→ ASSIGNED TASK
Your answer should consist of each line below that includes the word "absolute".

→ COLLECTED DATA
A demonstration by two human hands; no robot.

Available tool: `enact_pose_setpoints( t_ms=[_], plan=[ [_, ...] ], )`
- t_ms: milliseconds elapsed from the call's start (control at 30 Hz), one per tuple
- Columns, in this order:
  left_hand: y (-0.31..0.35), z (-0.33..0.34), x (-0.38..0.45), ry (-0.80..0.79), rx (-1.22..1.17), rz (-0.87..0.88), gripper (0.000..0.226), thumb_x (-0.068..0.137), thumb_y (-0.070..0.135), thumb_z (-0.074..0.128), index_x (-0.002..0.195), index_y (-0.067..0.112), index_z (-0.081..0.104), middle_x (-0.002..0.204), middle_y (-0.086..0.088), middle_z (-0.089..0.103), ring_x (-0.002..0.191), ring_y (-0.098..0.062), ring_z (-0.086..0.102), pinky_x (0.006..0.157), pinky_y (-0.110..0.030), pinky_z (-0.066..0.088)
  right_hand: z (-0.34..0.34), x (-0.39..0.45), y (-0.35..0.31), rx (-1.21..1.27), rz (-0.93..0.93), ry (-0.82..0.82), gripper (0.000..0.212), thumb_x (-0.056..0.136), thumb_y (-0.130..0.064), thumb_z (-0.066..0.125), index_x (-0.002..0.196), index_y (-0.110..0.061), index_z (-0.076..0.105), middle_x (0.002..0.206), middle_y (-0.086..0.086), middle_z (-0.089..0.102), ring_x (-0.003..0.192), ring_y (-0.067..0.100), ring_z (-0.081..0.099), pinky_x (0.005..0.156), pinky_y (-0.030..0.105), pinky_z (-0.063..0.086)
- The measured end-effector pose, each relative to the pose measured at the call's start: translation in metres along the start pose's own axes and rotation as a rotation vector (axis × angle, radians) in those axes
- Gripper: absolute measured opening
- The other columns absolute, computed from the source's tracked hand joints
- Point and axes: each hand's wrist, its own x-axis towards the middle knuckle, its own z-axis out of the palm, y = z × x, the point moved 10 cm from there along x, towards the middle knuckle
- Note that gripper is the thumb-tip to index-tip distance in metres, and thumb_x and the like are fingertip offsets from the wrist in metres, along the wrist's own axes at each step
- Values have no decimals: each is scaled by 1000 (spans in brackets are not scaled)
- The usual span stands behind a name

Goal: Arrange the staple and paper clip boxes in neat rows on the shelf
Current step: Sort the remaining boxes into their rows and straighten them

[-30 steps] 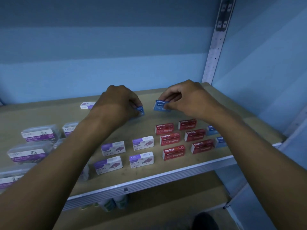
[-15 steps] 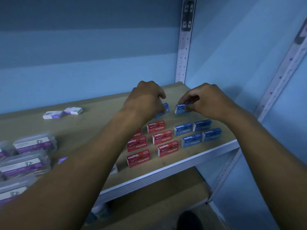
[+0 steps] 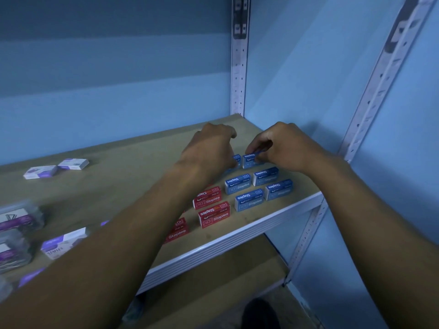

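wooden shelf point(image 3: 123, 167) | right hand point(image 3: 285, 146) pinches blue staples box point(image 3: 251, 160) | left hand point(image 3: 209, 148) grips neighbouring blue box point(image 3: 236, 159)

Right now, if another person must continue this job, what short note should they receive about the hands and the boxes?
Left hand holds a blue staple box, mostly hidden beneath it.
Right hand pinches a second blue box beside the first, behind the blue rows.
Done: four blue boxes and the red boxes stand in rows near the shelf front edge.
Left: set down these two, then line up the two white-purple boxes lying apart at the back.
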Motion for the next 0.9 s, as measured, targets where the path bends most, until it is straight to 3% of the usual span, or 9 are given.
enact_pose_setpoints(
  t_ms=[67, 233, 433, 600, 767, 900],
  plan=[
    [-1, 6, 1, -4, 14, 5, 65, 72, 27, 81, 132, 24, 54, 115, -4, 66, 114, -24, 56, 90, -35, 49, 3, 1, 0, 4, 4, -14, 27, 79, -5, 78, 92, -28, 81, 89, -10, 76, 84, 0, 68, 77, 9, 49],
    [-2, 15, 0, -12, 48, 26, 63, 74, 27, 80, 132, 24, 54, 116, -3, 65, 113, -24, 54, 82, -31, 45, 8, 2, 5, 5, 17, -24, 28, 80, -3, 76, 91, -28, 81, 86, -12, 75, 84, -1, 68, 67, -1, 44],
    [-4, 19, -2, -27, 56, 27, 62, 74, 27, 80, 131, 23, 55, 117, -4, 64, 114, -26, 54, 83, -33, 46, 13, 3, 9, 10, 32, -38, 28, 80, -2, 76, 93, -26, 81, 89, -9, 75, 84, 1, 68, 73, 9, 49],
    [-3, 19, -3, -45, 55, 28, 65, 75, 27, 80, 134, 23, 53, 119, -4, 64, 113, -25, 55, 82, -33, 47, 14, 4, 10, -11, 32, -41, 28, 82, -2, 75, 95, -26, 81, 92, -9, 75, 82, -1, 65, 70, 5, 45],
    [-6, 5, -10, -33, -4, 33, 62, 75, 31, 80, 131, 25, 54, 107, 6, 68, 109, -17, 54, 82, -28, 44, 5, 3, 3, 33, 26, -20, 34, 84, -4, 66, 106, -27, 78, 99, -10, 74, 93, 2, 67, 85, 16, 52],
    [-16, -27, -21, 13, -23, 20, 51, 78, 36, 79, 125, 27, 60, 102, 8, 69, 96, -13, 60, 76, -25, 43, -8, 2, -16, 116, 1, 70, 36, 84, -3, 63, 105, -28, 77, 98, -9, 73, 92, 2, 66, 86, 16, 52]
  ],
)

→ OUTPUT BELOW
- Gripper: absolute measured opening
- The other columns absolute, computed from the source's tracked hand joints

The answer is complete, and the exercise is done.